→ Dataset extract
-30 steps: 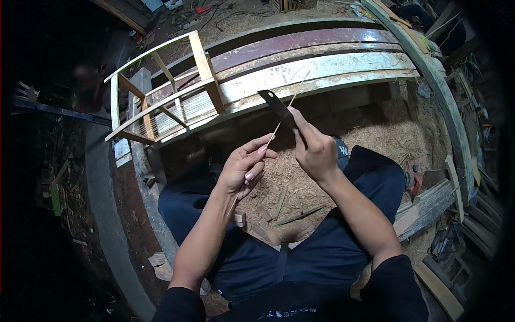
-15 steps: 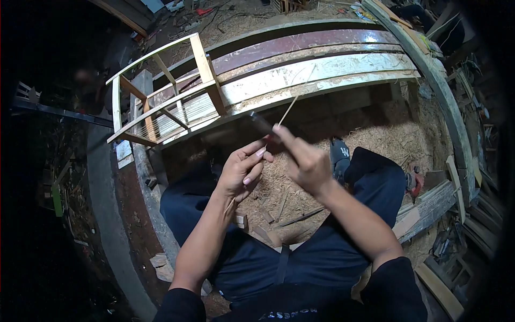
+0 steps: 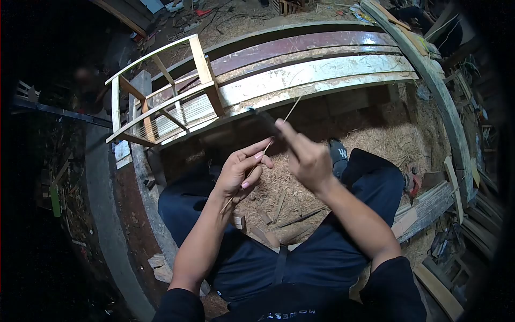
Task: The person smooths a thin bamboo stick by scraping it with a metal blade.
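The bench [image 3: 322, 68] stood in front of the person with the frame [image 3: 201, 64] upright on its left end, both well apart from the cutting edge, so neither looked at risk. The right hand [image 3: 311, 161] was closed on the blurred blade [image 3: 263, 120], and the left hand [image 3: 238, 172] pinched the strip [image 3: 291, 109], which slanted up from the left wrist past the blade towards the bench's near edge. A skid of the blade could have nicked the left fingertips just beside it, while too deep a bite could have snapped so thin a strip.
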`<move>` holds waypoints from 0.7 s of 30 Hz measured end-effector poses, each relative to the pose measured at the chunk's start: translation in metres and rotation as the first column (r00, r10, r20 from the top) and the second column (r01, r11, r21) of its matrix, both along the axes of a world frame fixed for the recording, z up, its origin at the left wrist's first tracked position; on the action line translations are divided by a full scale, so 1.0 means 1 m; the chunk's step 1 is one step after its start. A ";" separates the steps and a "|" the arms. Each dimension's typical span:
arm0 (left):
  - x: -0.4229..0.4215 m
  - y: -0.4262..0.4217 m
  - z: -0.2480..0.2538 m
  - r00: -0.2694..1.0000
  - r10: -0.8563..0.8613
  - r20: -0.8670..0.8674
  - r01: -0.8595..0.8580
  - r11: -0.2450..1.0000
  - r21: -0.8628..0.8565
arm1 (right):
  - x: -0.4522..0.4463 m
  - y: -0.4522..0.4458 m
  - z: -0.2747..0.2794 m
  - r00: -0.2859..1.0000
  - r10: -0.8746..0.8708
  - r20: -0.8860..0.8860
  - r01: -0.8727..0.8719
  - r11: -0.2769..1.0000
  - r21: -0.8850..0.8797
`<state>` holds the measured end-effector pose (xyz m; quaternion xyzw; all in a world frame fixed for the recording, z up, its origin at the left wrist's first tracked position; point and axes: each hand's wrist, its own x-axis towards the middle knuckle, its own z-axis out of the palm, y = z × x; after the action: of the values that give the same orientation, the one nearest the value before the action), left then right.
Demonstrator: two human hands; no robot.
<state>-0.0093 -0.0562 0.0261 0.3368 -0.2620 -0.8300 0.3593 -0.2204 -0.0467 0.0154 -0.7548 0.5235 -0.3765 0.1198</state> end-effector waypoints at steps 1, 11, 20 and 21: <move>0.003 0.000 -0.004 0.999 0.027 0.025 -0.028 0.999 0.026 | 0.005 0.011 0.004 0.998 0.057 -0.039 -0.055 0.998 0.032; 0.004 0.001 0.001 1.000 -0.026 -0.008 0.026 1.000 0.001 | 0.011 0.012 -0.003 0.993 0.099 0.067 -0.093 0.991 -0.097; 0.009 0.001 -0.003 0.997 -0.062 0.048 0.064 0.997 -0.039 | 0.009 0.011 -0.001 0.994 0.104 0.028 -0.101 0.991 -0.086; 0.008 0.000 -0.001 0.996 -0.067 0.054 0.069 0.997 -0.034 | 0.007 0.007 -0.003 0.994 0.099 0.035 -0.096 0.992 -0.083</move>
<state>-0.0009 -0.0564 0.0250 0.3428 -0.2975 -0.8277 0.3299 -0.2131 -0.0392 0.0124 -0.7764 0.4678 -0.4057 0.1175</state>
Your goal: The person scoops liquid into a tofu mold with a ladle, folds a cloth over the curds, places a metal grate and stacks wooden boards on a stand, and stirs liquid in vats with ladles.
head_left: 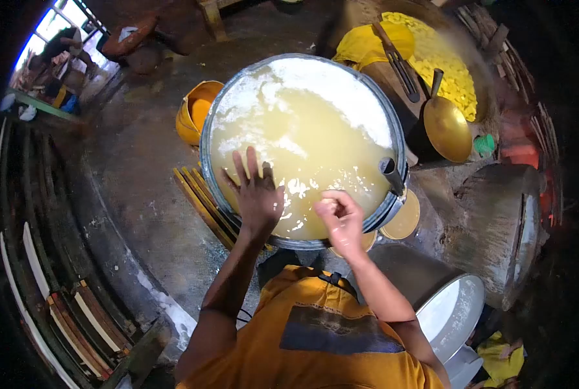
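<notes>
A large round tub [315, 123] holds cloudy yellowish liquid with white foam along its far and left sides. Over the tub's near left part is my left hand [258, 198], its fingers spread and nothing in it. My right hand [341, 220] is at the near right part, above the liquid, wet and with its fingers curled together; what they hold, if anything, is hidden. A dark tube-like handle [391, 175] sticks up at the tub's right rim.
An orange bucket [198, 111] stands left of the tub. At the upper right, yellow pieces [448, 71] fill a big pan beside a golden ladle [447, 129]. A metal pot [448, 311] is at the lower right. Fire [521, 155] glows at the far right.
</notes>
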Tool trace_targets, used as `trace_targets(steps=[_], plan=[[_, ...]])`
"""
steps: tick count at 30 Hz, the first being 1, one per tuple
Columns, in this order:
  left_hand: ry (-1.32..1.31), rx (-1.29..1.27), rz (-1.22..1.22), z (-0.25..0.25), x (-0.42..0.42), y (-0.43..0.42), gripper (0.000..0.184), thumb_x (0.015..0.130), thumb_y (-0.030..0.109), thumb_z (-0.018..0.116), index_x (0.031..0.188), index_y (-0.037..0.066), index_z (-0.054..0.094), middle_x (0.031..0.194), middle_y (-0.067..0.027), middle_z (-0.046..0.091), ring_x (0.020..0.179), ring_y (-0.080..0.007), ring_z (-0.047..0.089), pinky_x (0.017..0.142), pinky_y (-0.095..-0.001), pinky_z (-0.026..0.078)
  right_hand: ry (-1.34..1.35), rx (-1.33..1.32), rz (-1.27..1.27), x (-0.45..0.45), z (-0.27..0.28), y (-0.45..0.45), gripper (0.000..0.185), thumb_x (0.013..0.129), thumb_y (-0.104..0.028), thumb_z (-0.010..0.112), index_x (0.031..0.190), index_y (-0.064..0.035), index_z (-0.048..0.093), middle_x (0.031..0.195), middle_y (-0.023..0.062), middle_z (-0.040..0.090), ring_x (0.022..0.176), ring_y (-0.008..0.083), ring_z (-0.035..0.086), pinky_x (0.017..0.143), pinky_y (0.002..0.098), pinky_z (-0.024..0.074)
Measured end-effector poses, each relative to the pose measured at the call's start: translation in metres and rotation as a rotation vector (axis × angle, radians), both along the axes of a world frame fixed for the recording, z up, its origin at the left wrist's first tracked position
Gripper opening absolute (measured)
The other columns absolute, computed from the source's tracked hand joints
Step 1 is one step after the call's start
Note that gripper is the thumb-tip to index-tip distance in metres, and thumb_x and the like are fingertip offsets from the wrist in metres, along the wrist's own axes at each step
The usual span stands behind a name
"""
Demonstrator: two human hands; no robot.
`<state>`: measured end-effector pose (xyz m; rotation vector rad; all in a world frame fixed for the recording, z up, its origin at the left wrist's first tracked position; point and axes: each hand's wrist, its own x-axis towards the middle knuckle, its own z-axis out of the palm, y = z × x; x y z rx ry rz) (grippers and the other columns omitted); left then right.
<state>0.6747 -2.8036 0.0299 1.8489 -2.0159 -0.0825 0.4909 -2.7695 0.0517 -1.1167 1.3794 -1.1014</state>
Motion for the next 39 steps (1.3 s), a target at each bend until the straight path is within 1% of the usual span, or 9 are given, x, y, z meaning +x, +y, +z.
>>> trace_targets(steps=[8, 17, 21, 25, 28, 32, 35, 38, 39], plan=[[-0.123, 0.106, -0.058, 0.031, -0.038, -0.013, 0.050, 0.065, 0.022, 0.073, 0.105, 0.001, 0.052, 0.143, -0.0189, 0.025, 0.136, -0.0400, 0.009, 0.103, -0.0671, 0.002, 0.428, -0.495, 0.171, 0.020, 0.044, -0.005, 0.013, 0.074, -0.007, 0.070, 0.085, -0.0015, 0.065, 0.075, 0.0133, 0.060, 0.070, 0.0246, 0.058, 0.062, 0.0332, 0.0465], [0.019, 0.029, -0.157, 0.027, -0.051, -0.002, 0.044, 0.065, 0.020, 0.073, 0.100, 0.002, 0.054, 0.140, -0.0200, 0.028, 0.134, -0.0410, 0.016, 0.103, -0.0663, 0.004, 0.471, -0.219, 0.056, -0.011, 0.030, -0.005, 0.006, 0.079, -0.004, 0.062, 0.082, 0.0006, 0.063, 0.072, 0.0125, 0.058, 0.068, 0.0261, 0.058, 0.060, 0.0345, 0.0455], [0.031, 0.005, -0.053, 0.005, -0.026, -0.006, 0.053, 0.069, 0.025, 0.071, 0.111, 0.001, 0.050, 0.137, -0.0237, 0.030, 0.131, -0.0410, 0.023, 0.103, -0.0626, 0.014, 1.161, -0.375, 0.234, -0.058, -0.010, -0.009, 0.013, 0.078, -0.004, 0.056, 0.087, 0.0017, 0.062, 0.078, 0.0222, 0.059, 0.074, 0.0383, 0.059, 0.067, 0.0454, 0.0463], [0.255, -0.179, 0.173, -0.038, 0.025, -0.004, 0.054, 0.071, 0.025, 0.069, 0.114, 0.001, 0.049, 0.132, -0.0255, 0.035, 0.123, -0.0423, 0.033, 0.101, -0.0548, 0.023, 0.722, 0.100, -0.018, -0.093, -0.025, -0.005, 0.014, 0.077, -0.010, 0.060, 0.085, 0.0010, 0.061, 0.073, 0.0229, 0.060, 0.071, 0.0392, 0.060, 0.063, 0.0440, 0.0479], [0.201, -0.194, 0.383, -0.045, 0.039, 0.011, 0.056, 0.071, 0.026, 0.067, 0.116, -0.001, 0.047, 0.127, -0.0285, 0.039, 0.117, -0.0430, 0.038, 0.100, -0.0507, 0.028, 0.826, -0.007, -0.090, -0.097, -0.041, -0.016, 0.013, 0.078, -0.011, 0.058, 0.077, 0.0011, 0.060, 0.070, 0.0225, 0.061, 0.069, 0.0393, 0.061, 0.060, 0.0443, 0.0479], [0.114, -0.190, 0.478, -0.069, 0.042, 0.024, 0.065, 0.071, 0.029, 0.065, 0.119, -0.008, 0.042, 0.120, -0.0336, 0.040, 0.112, -0.0463, 0.041, 0.098, -0.0496, 0.031, 1.433, 0.097, 0.578, -0.080, -0.063, -0.030, 0.019, 0.080, -0.010, 0.055, 0.096, -0.0011, 0.061, 0.084, 0.0208, 0.063, 0.077, 0.0304, 0.063, 0.065, 0.0401, 0.0497], [0.380, -0.140, 0.449, -0.042, 0.033, 0.024, 0.075, 0.073, 0.033, 0.065, 0.120, -0.015, 0.035, 0.122, -0.0348, 0.038, 0.111, -0.0464, 0.041, 0.099, -0.0481, 0.030, 0.883, -0.159, 0.219, -0.072, -0.052, -0.032, 0.018, 0.085, -0.013, 0.052, 0.099, -0.0062, 0.059, 0.096, 0.0170, 0.063, 0.084, 0.0272, 0.063, 0.071, 0.0384, 0.0505], [0.707, -0.174, 0.500, -0.078, 0.038, 0.036, 0.072, 0.077, 0.032, 0.063, 0.123, -0.014, 0.032, 0.119, -0.0304, 0.043, 0.109, -0.0388, 0.045, 0.097, -0.0440, 0.033, -0.277, 0.311, -0.388, -0.074, -0.030, -0.021, 0.023, 0.090, -0.025, 0.048, 0.104, -0.0080, 0.056, 0.099, 0.0129, 0.062, 0.086, 0.0258, 0.062, 0.075, 0.0394, 0.0501], [0.822, -0.173, 0.567, -0.089, 0.040, 0.037, 0.068, 0.076, 0.029, 0.062, 0.122, -0.013, 0.034, 0.117, -0.0282, 0.045, 0.107, -0.0376, 0.047, 0.094, -0.0436, 0.035, -0.635, 0.371, -0.509, -0.086, -0.029, -0.020, 0.051, 0.092, -0.048, 0.041, 0.114, -0.0029, 0.047, 0.108, 0.0166, 0.056, 0.095, 0.0277, 0.057, 0.080, 0.0398, 0.0474]])
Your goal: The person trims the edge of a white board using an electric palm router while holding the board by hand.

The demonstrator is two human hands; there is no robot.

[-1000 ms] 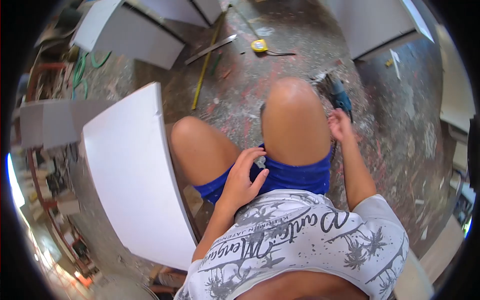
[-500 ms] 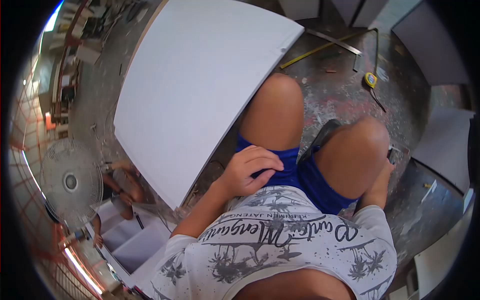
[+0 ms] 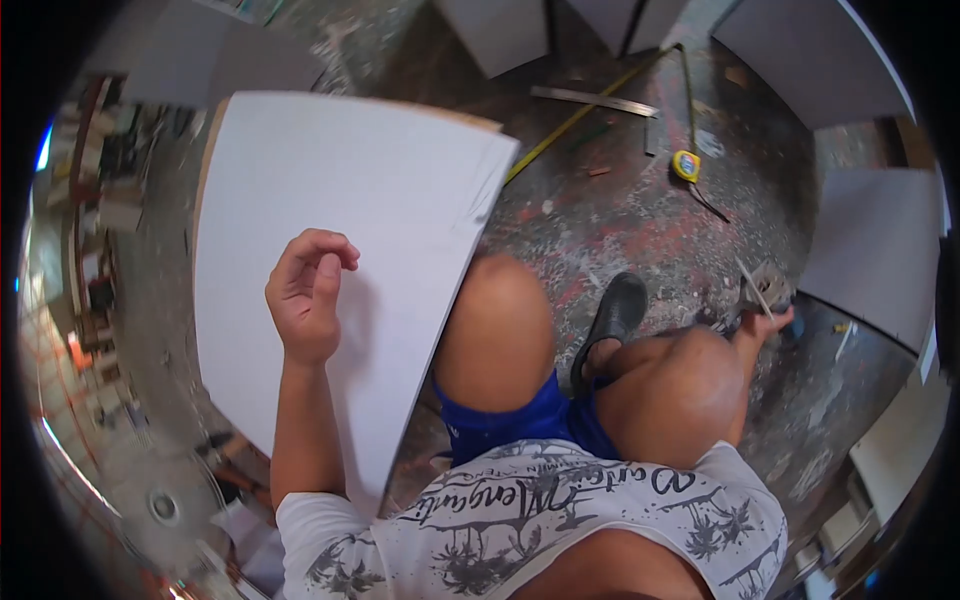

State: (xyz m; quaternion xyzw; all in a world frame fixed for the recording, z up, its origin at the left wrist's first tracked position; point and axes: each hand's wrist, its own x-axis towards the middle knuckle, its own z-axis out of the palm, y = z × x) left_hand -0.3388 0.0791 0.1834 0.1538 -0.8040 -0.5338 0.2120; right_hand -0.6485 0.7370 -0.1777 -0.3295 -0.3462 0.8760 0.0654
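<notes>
A large white board [image 3: 270, 200] with a brown edge lies to my left, beside my knee. My left hand [image 3: 308, 295] is raised over it, fingers loosely curled and thumb apart, holding nothing. Down by the floor on my right, my right hand [image 3: 765, 323] is closed on a tool with a metal plate [image 3: 767, 286]. A thin pale strip crosses the plate and a bluish part shows behind the fingers. The tool's exact kind is unclear.
On the paint-spotted floor ahead lie an extended yellow tape measure [image 3: 686, 165] and a metal square [image 3: 595, 100]. Grey-white panels [image 3: 875, 235] stand at the right, more [image 3: 500, 35] at the far side. A fan [image 3: 165, 505] is at the lower left.
My left hand has risen from my lap to above the white board. My right hand has come out from behind my knee, bringing the tool into view. The camera's view has shifted.
</notes>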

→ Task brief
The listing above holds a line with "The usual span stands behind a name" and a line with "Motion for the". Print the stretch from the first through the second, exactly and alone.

→ Task answer
The usual span stands behind a name
"""
Demonstrator: two human hands; no robot.
`<state>`: measured end-effector pose (xyz m; rotation vector rad; all in a world frame fixed for the recording, z up, its origin at the left wrist's first tracked position; point and axes: each hand's wrist, its own x-axis towards the middle knuckle, its own z-axis out of the palm, y = z × x; x y z rx ry rz) (grippers and the other columns omitted); left then right.
<state>0.6747 -2.8036 0.0299 1.8489 -2.0159 -0.0825 0.4909 -2.7695 0.0517 -1.1167 1.3794 -1.1014</state>
Motion for the next 39 steps (1.3 s), a target at each bend until the straight path is within 1% of the usual span, or 9 are given, x, y, z meaning +x, +y, +z.

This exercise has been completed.